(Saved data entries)
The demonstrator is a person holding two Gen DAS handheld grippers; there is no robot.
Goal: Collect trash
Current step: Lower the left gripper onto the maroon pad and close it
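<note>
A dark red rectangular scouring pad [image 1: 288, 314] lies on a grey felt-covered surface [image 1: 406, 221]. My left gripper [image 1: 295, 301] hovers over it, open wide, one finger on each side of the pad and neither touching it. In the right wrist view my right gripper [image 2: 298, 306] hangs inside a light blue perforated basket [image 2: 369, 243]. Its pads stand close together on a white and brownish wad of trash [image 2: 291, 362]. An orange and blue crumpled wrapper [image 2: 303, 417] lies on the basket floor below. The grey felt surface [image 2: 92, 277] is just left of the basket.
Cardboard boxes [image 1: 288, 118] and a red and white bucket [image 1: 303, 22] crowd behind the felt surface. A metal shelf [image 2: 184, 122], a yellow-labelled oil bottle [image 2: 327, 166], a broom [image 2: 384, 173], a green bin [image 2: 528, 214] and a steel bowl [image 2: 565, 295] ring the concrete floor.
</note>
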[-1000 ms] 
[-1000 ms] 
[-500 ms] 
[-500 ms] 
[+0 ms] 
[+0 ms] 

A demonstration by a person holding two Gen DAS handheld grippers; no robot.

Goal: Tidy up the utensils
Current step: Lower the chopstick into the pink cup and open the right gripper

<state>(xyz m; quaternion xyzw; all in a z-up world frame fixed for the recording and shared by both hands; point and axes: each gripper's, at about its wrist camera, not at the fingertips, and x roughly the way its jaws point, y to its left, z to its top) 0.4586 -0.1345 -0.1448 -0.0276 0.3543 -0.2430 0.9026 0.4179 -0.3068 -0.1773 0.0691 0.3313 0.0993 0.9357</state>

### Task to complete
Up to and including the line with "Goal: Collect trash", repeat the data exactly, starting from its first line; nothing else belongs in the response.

### Output for this task
The demonstrator is a person holding two Gen DAS handheld grippers; there is no robot.
Goal: Collect trash

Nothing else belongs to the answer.